→ Problem requirements: The data must be reproduced verbatim; images are to be omitted.

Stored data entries
******************************

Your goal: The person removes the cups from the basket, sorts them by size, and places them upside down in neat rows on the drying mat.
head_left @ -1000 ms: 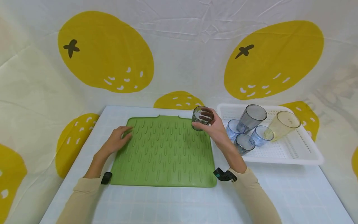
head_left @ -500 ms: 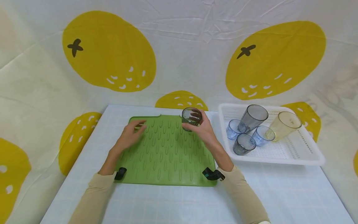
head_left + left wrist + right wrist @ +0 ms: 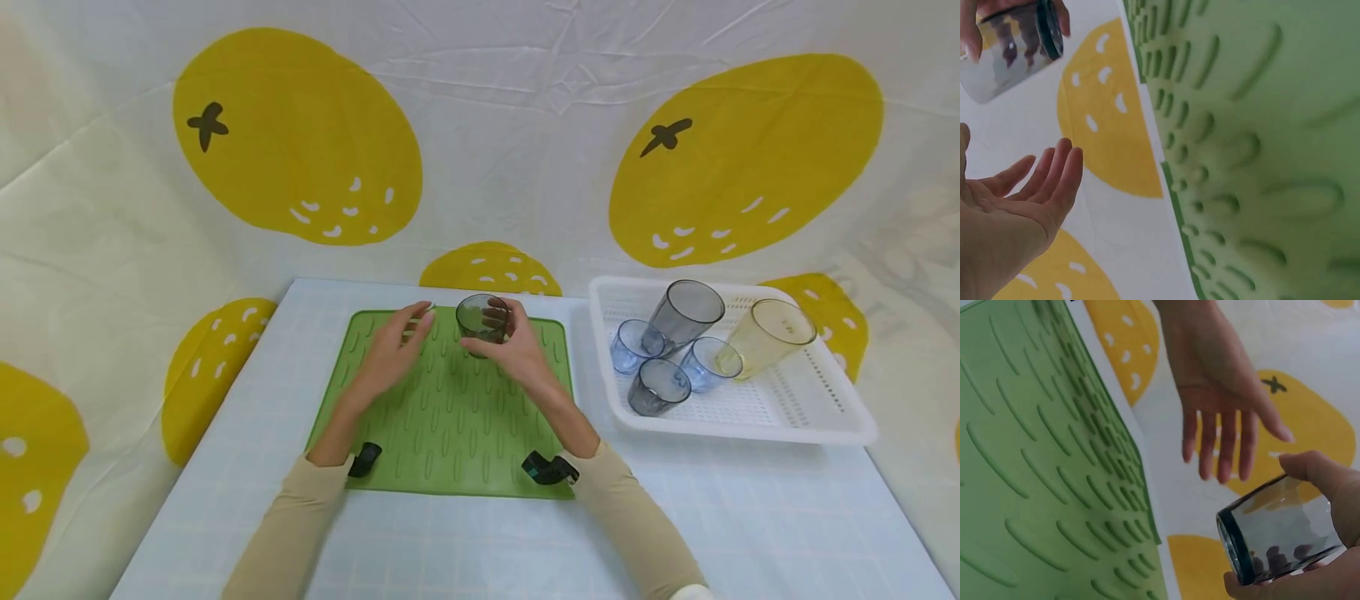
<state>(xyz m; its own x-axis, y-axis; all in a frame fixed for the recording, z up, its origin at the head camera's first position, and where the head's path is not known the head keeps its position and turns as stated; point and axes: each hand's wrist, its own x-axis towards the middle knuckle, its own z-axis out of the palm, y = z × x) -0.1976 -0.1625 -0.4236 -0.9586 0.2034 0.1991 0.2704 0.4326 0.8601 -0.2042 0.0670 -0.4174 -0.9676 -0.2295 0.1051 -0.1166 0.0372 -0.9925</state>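
Observation:
My right hand [image 3: 517, 346] grips a small smoky-grey drinking glass [image 3: 480, 321], thumb on the near side and fingers round the far side. The glass is held mouth up above the far part of a green ridged mat [image 3: 457, 425]. In the right wrist view the thick dark base of the glass [image 3: 1238, 547] shows between thumb and fingers. My left hand [image 3: 393, 350] is just left of the glass, empty, palm turned toward it with relaxed fingers. The left wrist view shows the left hand [image 3: 1029, 200] apart from the glass [image 3: 1013, 47].
A white perforated basket [image 3: 795, 429] stands to the right of the mat. It holds a tall grey glass [image 3: 686, 317], a tall yellow glass [image 3: 772, 337], a short grey glass [image 3: 658, 387] and two short blue glasses [image 3: 708, 364]. A patterned cloth [image 3: 510, 167] hangs behind the table.
My right hand has carried the grey glass leftward over the mat. My left hand has moved right from the mat's left edge toward the glass.

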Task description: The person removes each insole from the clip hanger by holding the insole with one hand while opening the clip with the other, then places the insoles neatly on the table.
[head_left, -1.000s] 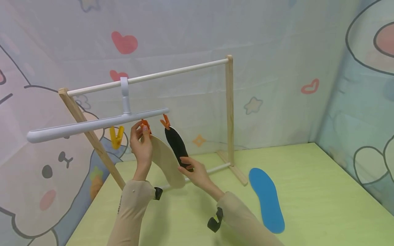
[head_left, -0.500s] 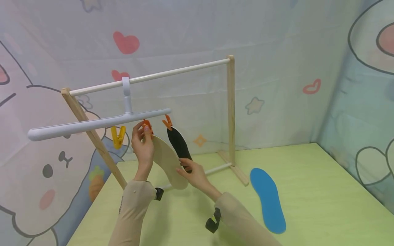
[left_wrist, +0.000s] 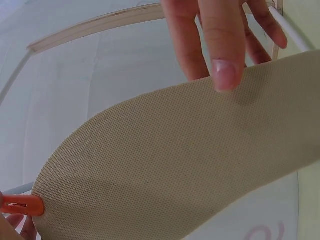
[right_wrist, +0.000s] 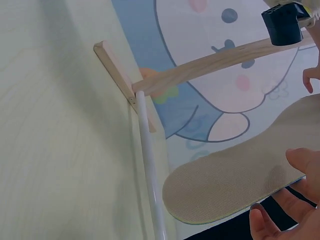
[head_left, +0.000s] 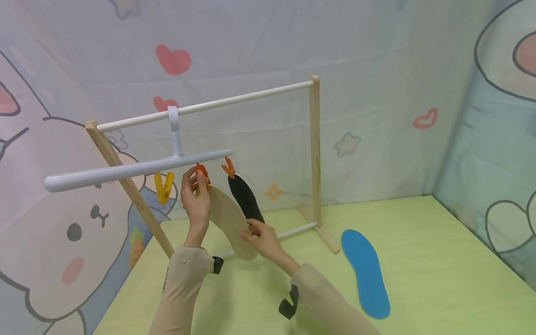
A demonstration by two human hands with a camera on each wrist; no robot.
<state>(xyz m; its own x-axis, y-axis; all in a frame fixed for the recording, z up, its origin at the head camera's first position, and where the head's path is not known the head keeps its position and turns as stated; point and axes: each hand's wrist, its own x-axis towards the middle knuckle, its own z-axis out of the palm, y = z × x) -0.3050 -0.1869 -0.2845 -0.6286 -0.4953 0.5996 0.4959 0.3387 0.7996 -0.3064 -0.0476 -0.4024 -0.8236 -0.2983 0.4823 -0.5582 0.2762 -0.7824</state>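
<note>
A beige insole hangs by its upper end from an orange clothespin under the hanger bar. My left hand pinches that clothespin between thumb and fingers. Lower down, my right hand holds the insole's right edge, thumb on the near face and fingers behind it. The insole's mesh surface fills much of both wrist views. Just behind it a black insole hangs from another orange clothespin, its lower end partly hidden by my right hand.
A white hanger hooks over the white rail of a wooden rack. A yellow clothespin hangs at its left part. One blue insole lies on the green table to the right.
My right hand has shifted slightly and its thumb now lies on the beige insole's edge. The left hand stays at the orange clothespin. The head view has moved a little.
</note>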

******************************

→ Answer to this exercise:
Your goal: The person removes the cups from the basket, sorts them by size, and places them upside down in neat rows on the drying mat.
head_left @ -1000 ms: 
head_left @ -500 ms: 
head_left + left wrist + right wrist @ +0 ms: 
<state>(xyz m; its own x-axis, y-axis; all in a frame fixed for the recording, z up, its origin at the head camera's first position, and where the head's path is not known the head keeps its position and turns as stated; point and axes: each hand's wrist, its own x-axis towards the middle knuckle, its own z-axis out of the palm, y = z × x) -0.1976 -0.1625 -0.4236 -0.9586 0.2034 0.1991 0.2704 0.4326 0.8601 -0.2042 0.0670 -0.4174 -0.9676 -0.2295 0.1051 -0.1166 0.0372 -0.9925</state>
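Observation:
My right hand [image 3: 517, 346] grips a small smoky-grey drinking glass [image 3: 480, 321], thumb on the near side and fingers round the far side. The glass is held mouth up above the far part of a green ridged mat [image 3: 457, 425]. In the right wrist view the thick dark base of the glass [image 3: 1238, 547] shows between thumb and fingers. My left hand [image 3: 393, 350] is just left of the glass, empty, palm turned toward it with relaxed fingers. The left wrist view shows the left hand [image 3: 1029, 200] apart from the glass [image 3: 1013, 47].
A white perforated basket [image 3: 795, 429] stands to the right of the mat. It holds a tall grey glass [image 3: 686, 317], a tall yellow glass [image 3: 772, 337], a short grey glass [image 3: 658, 387] and two short blue glasses [image 3: 708, 364]. A patterned cloth [image 3: 510, 167] hangs behind the table.
My right hand has carried the grey glass leftward over the mat. My left hand has moved right from the mat's left edge toward the glass.
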
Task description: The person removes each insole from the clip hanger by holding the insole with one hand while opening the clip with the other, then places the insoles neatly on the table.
[head_left, -1.000s] 
[head_left, -0.500s] 
[left_wrist, +0.000s] 
[right_wrist, +0.000s] 
[head_left, +0.000s] 
A demonstration by two human hands with a camera on each wrist; no robot.
<state>(xyz m; its own x-axis, y-axis; all in a frame fixed for the recording, z up, its origin at the head camera's first position, and where the head's path is not known the head keeps its position and turns as stated; point and axes: each hand's wrist, its own x-axis towards the middle knuckle, its own z-axis out of the palm, y = z × x) -0.3050 -0.1869 -0.2845 -0.6286 -0.4953 0.5996 0.4959 0.3387 0.7996 -0.3064 -0.0476 -0.4024 -0.8236 -0.2983 0.4823 -0.5582 0.2762 -0.7824</state>
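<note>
A beige insole hangs by its upper end from an orange clothespin under the hanger bar. My left hand pinches that clothespin between thumb and fingers. Lower down, my right hand holds the insole's right edge, thumb on the near face and fingers behind it. The insole's mesh surface fills much of both wrist views. Just behind it a black insole hangs from another orange clothespin, its lower end partly hidden by my right hand.
A white hanger hooks over the white rail of a wooden rack. A yellow clothespin hangs at its left part. One blue insole lies on the green table to the right.
My right hand has shifted slightly and its thumb now lies on the beige insole's edge. The left hand stays at the orange clothespin. The head view has moved a little.
</note>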

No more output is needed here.